My son had been suffering from ongoing headaches, as well as a number of other symptoms, for years. Those symptoms included anxiety and periods of numbness in his arms and legs and difficulty sleeping and staying asleep. His learning ability, general demeanour and attitude to life was deteriorating. He went from being a cheerful, loving child to being withdrawn, depressed, moody and always off school sick. He even went through periods where he could not walk properly.

We were horrified when, after deciding to make a headache diary, we learned that he was having on average 8 headaches a day.

We spent a lot of time and money at various medical practices, with different medical specialists trying to get to the bottom of what was going on. My son was subjected to a large number of different medical tests. We even took him to Australia to see a medical specialist.

It made us extremely sad, not only to know that our son was suffering, but also that we couldn’t help him by finding the answer to what was going on. He just seemed to keep getting worse and worse.

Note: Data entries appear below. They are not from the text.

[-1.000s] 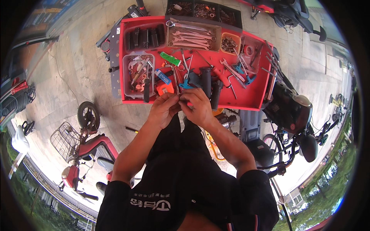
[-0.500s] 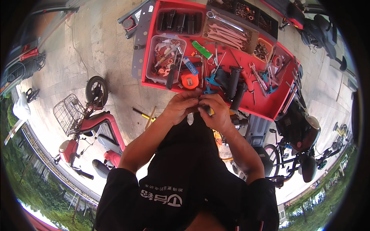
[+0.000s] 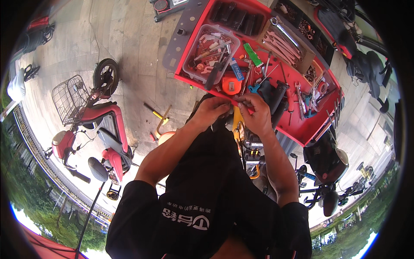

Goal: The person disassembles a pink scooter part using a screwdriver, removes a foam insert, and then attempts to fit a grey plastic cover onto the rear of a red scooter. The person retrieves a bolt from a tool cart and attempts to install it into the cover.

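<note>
My left hand (image 3: 211, 110) and my right hand (image 3: 257, 113) meet fingertip to fingertip just in front of the near edge of a red tool tray (image 3: 302, 129). Both pinch a small part that their fingers hide, so I cannot make out what it is. An orange tape measure (image 3: 231, 85) lies in the tray right beyond my fingers. Black handlebar grips (image 3: 276, 96) lie beside my right hand. My black-sleeved forearms come up from the lower edge.
The tray holds wrenches (image 3: 284, 43), a clear bin of tools (image 3: 210, 54) and a green item (image 3: 253, 48). A red scooter (image 3: 105, 129) with a wire basket (image 3: 67, 97) stands left, a black scooter (image 3: 323, 159) right. A yellow and black unit (image 3: 250, 149) sits below my hands.
My head has turned, so the tray has slid up and to the right in the picture. My hands have stayed together at the tray's near edge.
</note>
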Tool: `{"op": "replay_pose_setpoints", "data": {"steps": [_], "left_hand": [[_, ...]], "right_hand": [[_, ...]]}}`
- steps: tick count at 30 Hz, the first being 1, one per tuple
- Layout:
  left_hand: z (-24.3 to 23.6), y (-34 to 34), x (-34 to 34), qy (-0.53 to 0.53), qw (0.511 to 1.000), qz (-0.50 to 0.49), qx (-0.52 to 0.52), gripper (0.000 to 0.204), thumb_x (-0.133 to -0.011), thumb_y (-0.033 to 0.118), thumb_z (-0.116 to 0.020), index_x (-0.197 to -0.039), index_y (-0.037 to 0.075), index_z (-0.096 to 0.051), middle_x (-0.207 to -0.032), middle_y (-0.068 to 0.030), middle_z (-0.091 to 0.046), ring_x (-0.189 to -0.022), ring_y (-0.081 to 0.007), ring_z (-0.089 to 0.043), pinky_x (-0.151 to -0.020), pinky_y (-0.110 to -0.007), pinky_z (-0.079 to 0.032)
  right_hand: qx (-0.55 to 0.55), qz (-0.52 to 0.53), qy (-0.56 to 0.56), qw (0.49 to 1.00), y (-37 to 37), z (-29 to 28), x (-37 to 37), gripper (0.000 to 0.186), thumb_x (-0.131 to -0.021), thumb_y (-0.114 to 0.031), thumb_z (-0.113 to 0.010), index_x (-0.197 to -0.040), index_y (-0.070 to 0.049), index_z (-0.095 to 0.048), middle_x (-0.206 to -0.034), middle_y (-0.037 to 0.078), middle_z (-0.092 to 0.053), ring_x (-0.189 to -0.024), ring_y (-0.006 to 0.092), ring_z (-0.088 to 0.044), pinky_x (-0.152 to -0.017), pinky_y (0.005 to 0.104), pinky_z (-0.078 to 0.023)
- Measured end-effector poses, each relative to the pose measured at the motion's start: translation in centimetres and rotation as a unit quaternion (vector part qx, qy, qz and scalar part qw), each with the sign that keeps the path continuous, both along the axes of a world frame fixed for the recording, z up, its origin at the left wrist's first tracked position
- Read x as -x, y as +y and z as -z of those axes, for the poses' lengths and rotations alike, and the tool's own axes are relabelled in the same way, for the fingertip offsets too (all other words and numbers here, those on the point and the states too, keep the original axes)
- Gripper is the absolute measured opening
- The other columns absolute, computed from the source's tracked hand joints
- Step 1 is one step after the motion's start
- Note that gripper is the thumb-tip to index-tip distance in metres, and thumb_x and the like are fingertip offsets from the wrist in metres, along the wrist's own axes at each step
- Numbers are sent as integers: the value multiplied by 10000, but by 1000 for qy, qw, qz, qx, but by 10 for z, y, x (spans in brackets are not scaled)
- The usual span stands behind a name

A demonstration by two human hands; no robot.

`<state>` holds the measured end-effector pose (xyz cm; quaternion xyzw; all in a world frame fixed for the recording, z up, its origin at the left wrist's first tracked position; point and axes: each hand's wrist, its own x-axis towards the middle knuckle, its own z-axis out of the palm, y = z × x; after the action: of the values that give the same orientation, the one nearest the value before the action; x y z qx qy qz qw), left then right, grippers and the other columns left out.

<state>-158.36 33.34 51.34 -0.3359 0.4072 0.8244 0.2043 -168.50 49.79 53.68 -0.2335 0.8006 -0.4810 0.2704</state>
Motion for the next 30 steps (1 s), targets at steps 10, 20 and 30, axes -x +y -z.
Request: {"op": "replay_pose_setpoints", "data": {"steps": [10,20,30], "left_hand": [[22,-1,-3,-30,998,-50,9,254,-866,74,-620,-1082,-59,-606,-858,-55,-642,-720,-104,-593,-657,-236,-472],[26,-3,-1,-64,996,-62,-29,251,-879,83,-629,-1091,-48,-599,-841,-53,-642,-703,-107,-593,-642,-240,-473],[22,10,11,-13,1000,2,-19,279,-887,38,-602,-1157,-33,-599,-862,-49,-643,-735,-98,-573,-657,-224,-451]], "right_hand": [[21,23,-33,999,-18,5,-14,193,-766,-8,-682,-948,6,-621,-899,149,-636,-800,274,-648,-686,340,-519],[2,23,-25,999,-8,13,-15,184,-815,2,-658,-991,14,-608,-936,121,-654,-801,201,-657,-711,286,-519],[-9,104,-48,993,22,-21,12,178,-842,28,-623,-1015,0,-591,-881,49,-634,-684,86,-600,-604,227,-477]]}}
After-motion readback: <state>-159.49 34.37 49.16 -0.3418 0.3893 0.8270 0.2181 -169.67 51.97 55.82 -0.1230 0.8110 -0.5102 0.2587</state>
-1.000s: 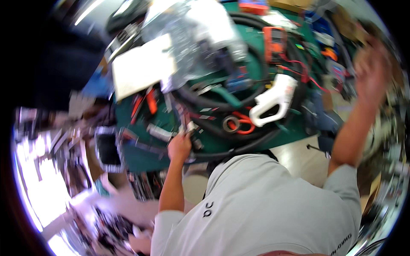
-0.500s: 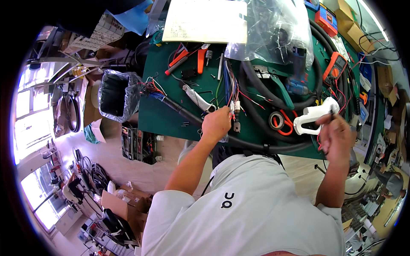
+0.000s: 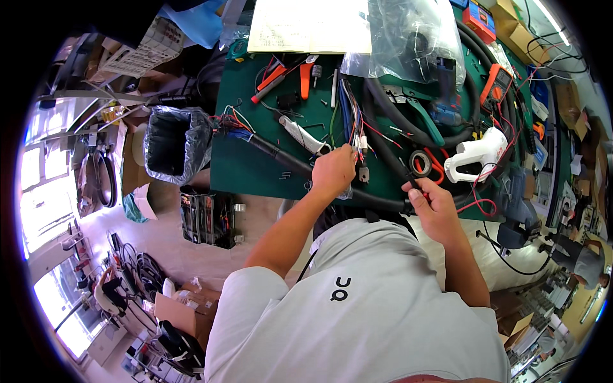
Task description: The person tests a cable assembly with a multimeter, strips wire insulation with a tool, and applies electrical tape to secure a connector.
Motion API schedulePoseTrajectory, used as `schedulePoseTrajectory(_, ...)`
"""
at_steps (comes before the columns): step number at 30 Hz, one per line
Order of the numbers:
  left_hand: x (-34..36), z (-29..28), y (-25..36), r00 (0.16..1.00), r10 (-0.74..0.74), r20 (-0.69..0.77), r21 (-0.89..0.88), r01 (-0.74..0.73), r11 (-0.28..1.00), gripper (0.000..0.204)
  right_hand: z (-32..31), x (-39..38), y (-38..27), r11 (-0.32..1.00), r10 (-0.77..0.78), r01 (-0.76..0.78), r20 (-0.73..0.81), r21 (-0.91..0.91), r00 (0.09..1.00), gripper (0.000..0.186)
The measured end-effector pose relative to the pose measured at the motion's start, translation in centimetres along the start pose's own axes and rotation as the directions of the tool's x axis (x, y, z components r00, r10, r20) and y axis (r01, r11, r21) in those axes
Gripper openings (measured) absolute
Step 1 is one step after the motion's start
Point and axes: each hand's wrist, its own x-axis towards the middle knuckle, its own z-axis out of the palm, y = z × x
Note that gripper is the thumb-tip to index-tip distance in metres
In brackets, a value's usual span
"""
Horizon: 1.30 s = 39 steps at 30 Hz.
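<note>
My left hand (image 3: 333, 171) is closed in a pinch on a bundle of thin coloured wires (image 3: 355, 131) near the table's front edge. White sleeves and metal ends show just beside its fingertips. A small grey metal terminal piece (image 3: 364, 174) lies to the right of it. My right hand (image 3: 434, 203) is closed around a multimeter test probe, mostly hidden by the fingers. A red test lead (image 3: 477, 205) loops out from that hand toward the orange multimeter (image 3: 495, 90). Behind the right hand lie a tape roll (image 3: 419, 163) and orange-handled scissors (image 3: 438, 171).
Thick black cables (image 3: 281, 155) curve across the green table (image 3: 255, 185). A white gun-shaped housing (image 3: 479, 153), a cordless drill (image 3: 446, 105), green-handled pliers (image 3: 421, 115) and a utility knife (image 3: 300, 133) lie around. A notebook (image 3: 306, 25) is at the back; a lined bin (image 3: 175, 147) stands left.
My right hand has moved left and down from beside the white housing to near the wires, and the red lead now stretches behind it. My left hand stays on the wires.
</note>
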Motion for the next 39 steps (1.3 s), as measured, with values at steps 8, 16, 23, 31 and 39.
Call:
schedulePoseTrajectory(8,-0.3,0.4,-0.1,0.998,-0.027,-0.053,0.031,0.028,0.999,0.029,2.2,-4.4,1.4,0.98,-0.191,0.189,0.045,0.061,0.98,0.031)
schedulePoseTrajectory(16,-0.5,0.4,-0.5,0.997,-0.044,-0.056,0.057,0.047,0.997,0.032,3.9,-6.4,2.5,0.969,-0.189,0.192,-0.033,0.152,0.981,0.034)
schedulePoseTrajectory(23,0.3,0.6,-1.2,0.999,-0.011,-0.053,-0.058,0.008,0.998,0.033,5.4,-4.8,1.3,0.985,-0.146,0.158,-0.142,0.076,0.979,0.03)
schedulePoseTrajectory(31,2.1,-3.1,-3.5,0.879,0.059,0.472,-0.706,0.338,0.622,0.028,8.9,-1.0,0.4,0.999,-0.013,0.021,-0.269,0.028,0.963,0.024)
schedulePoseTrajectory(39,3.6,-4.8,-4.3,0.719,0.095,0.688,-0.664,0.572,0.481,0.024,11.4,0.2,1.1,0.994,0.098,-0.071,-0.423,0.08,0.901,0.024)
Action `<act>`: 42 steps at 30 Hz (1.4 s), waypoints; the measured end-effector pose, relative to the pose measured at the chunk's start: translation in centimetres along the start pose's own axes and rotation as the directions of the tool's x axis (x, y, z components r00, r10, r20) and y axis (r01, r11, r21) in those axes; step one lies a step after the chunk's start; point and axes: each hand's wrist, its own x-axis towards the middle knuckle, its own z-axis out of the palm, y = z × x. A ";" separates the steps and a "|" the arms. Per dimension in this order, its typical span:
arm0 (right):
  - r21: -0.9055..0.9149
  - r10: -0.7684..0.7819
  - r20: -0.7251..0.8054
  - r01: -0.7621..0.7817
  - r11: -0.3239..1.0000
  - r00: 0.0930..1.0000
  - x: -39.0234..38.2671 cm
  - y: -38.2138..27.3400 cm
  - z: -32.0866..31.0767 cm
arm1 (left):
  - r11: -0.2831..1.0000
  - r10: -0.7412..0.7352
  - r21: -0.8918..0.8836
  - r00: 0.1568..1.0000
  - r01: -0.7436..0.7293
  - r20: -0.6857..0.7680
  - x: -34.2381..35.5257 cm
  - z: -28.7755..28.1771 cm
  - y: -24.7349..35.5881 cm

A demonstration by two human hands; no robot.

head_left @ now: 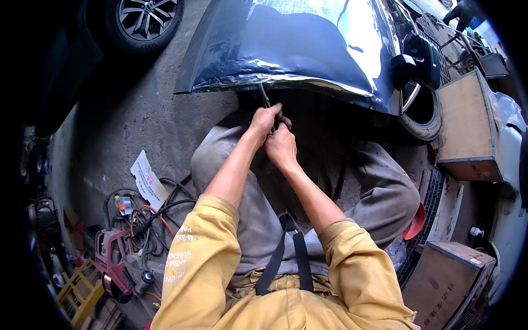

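A dark blue car door [291, 49] with a black side mirror [421, 59] lies ahead of me, its near edge [264, 80] crumpled and scraped. A slim dark metal hand tool [265, 94] reaches up to that edge; its exact kind does not show. My left hand [265, 118] is closed around the tool's shaft, just below the door edge. Directly beneath it, my right hand [281, 146] is wrapped round the tool's lower end. The fingers of both hands partly hide the handle.
Tangled cables [157, 220] and a white printed card [147, 180] lie at my left, beside a red power tool [113, 258]. At right stand wooden boxes [467, 124] and a loose tyre [423, 121]. A car wheel [146, 19] is at the far left.
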 end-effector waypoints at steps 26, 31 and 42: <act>0.024 0.072 0.078 -0.074 0.997 0.994 -0.8 -0.5 -1.4 | 0.963 0.103 0.270 0.952 -0.023 -0.288 0.2 2.4 0.7; 0.032 0.111 0.083 -0.114 0.993 0.990 -1.6 -2.7 -2.5 | 0.931 0.021 0.359 0.972 0.066 -0.232 0.1 2.2 2.9; -0.084 -0.180 -0.084 0.173 0.981 0.980 -0.1 4.1 -1.0 | 0.952 0.200 -0.257 0.972 -0.164 0.122 -1.3 -0.7 0.8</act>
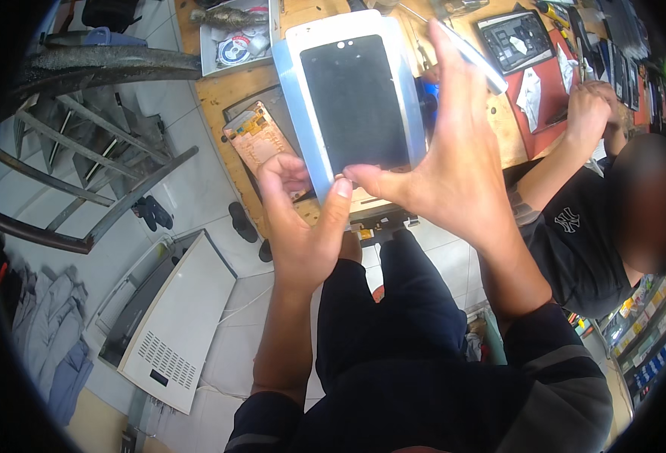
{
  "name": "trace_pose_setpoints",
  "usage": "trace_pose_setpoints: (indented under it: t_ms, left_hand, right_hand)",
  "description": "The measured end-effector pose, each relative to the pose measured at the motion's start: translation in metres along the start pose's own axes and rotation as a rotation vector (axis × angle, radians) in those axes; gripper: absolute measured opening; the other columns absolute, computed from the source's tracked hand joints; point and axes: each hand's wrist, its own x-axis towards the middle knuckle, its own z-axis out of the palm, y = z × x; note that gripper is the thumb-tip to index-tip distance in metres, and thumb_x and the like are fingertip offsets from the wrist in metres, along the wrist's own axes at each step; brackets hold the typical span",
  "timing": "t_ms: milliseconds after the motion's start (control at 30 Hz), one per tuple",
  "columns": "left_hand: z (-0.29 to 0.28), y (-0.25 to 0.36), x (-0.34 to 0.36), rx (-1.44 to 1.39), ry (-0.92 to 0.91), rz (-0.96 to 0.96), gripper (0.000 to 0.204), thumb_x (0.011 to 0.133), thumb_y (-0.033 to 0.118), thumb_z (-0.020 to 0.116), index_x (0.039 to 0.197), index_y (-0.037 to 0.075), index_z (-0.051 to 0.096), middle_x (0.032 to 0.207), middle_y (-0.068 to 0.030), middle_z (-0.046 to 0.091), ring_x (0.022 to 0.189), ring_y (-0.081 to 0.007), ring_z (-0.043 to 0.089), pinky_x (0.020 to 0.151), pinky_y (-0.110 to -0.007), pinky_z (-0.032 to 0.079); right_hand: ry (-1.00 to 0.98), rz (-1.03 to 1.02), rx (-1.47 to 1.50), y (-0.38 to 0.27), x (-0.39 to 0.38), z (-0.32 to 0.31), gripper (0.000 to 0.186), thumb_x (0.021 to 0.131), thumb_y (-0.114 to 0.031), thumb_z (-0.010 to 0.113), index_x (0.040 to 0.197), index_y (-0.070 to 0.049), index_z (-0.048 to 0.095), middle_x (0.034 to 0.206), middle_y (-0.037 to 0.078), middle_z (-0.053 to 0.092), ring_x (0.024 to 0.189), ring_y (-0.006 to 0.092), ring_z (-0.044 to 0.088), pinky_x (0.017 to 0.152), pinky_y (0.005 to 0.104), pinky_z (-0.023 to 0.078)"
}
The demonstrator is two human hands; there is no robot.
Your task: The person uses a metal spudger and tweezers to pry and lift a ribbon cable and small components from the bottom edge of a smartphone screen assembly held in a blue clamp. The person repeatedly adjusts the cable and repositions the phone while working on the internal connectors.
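Note:
A phone screen (354,102), dark-faced with a white surround and pale blue film along its sides, lies face up in front of me. My left hand (303,219) is closed on its lower left corner, the thumb over the bottom edge. My right hand (453,151) wraps its lower right side; its thumb meets the left one at the bottom edge, while the index finger stretches upward. A slim silver tool (487,69) with a thin shaft crosses behind that finger, apparently tucked in the hand. The right hand's other fingers are mostly hidden.
An opened copper-coloured phone body (259,136) lies on the wooden bench (219,98), near a white box (272,38) of supplies. On the right, a co-worker's hand (591,109) is over a red mat (544,113). Metal stool legs (84,189) stand left; a white cabinet (182,321) sits below.

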Motion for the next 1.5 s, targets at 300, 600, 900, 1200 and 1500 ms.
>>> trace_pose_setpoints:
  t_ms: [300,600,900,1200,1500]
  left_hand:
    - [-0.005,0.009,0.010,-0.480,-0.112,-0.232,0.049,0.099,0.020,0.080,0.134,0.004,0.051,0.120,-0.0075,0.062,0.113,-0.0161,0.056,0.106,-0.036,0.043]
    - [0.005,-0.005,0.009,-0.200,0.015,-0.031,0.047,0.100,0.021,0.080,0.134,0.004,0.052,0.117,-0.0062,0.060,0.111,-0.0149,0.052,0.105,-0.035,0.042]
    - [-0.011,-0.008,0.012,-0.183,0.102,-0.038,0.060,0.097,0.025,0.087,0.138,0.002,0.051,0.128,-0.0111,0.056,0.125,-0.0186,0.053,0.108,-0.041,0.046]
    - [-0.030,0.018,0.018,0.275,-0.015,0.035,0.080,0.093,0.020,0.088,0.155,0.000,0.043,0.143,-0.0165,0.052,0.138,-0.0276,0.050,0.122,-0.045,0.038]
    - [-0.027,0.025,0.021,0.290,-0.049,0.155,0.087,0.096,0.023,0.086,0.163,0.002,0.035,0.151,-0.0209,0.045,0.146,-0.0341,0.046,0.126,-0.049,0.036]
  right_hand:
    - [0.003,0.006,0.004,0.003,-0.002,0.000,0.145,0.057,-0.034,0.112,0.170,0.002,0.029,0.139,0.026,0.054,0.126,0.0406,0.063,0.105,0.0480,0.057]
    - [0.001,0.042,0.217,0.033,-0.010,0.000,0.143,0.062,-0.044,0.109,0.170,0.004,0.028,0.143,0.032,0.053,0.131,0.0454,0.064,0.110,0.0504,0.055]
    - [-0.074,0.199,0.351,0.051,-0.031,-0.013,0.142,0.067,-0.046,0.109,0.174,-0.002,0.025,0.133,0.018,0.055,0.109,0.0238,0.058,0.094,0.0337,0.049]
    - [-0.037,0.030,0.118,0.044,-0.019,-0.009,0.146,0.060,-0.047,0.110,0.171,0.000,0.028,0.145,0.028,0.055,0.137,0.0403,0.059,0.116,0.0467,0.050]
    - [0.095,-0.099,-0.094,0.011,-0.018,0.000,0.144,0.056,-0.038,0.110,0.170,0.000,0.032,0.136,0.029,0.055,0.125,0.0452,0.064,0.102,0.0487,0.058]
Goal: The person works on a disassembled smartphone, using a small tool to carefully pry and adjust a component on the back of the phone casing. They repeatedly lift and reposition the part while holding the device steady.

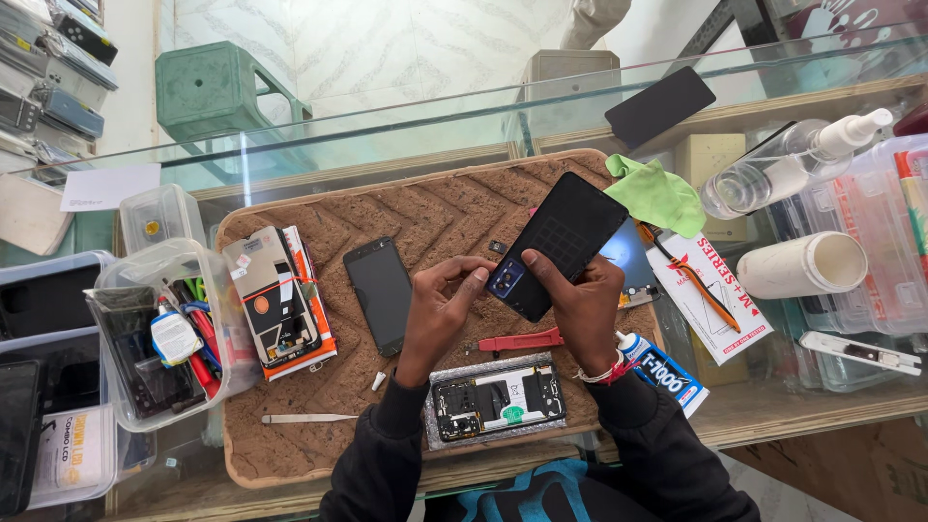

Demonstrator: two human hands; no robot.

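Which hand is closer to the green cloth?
Right. The right hand holds the black back cover just below-left of the green cloth; the left hand is farther left, at the cover's lower end.

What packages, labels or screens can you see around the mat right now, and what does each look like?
Glue tube: right of mat, blue-white.
White paper packet: far right, red print.
Dark phone screen: mat centre, black rectangle.
Flat box: lower left, white with orange patch.

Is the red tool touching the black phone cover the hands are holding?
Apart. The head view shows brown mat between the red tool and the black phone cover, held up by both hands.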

Coming to Spinewave changed not only our son’s life, but also our life together as a family, as once our son started to get well, the stress on our family life lifted.

It did take some time but eventually our son recovered, and we are so grateful for this. As an aside to what Spinewave deals with on a day to day basis it was only Dr Neil Bossenger who picked up (where other doctors had not) that our son might have issues with gluten.

CK mother of 11 year and lawyer Auckland

References:

  1. Rostami, K. Non-coeliac gluten sensitivity. BMJ. 2012. 345:e7982.
  2. Czaja-Bulsa, G. Non coeliac gluten sensitivity – a new disease with gluten intolerance. Clinical Nutrition. 2015. 34(2): 189–194.
  3. Catassi, C., et al. Non-celiac gluten sensitivity: the new frontier of gluten related disorders. Nutrients. 2013. 5:3839e53.
  4. Biesiekierski, J., et al. No effects of gluten in patients with self-reported non-celiac gluten sensitivity after dietary reduction of fermentable, poorly absorbed, short-chain carbohydrates. Gastroenterology. 145(2): 320 – 328.
  5. van de Wal, Y., et al. Glutenin is involved in the gluten-driven mucosal T cell response. Eur J Immunology. 1999. 29: 3133–3139.
  6. Vader, W., et al. The gluten response in children with celiac disease is directed toward multiple gliadin and glutenin peptides. Gastroenterology. 2002. 122(7): 1729 – 1737.
  7. Hadjivassiliou, M, et al. Gluten sensitivity: from gut to brain. The Lancet Neurology. 2010. 9(3): 318 – 330.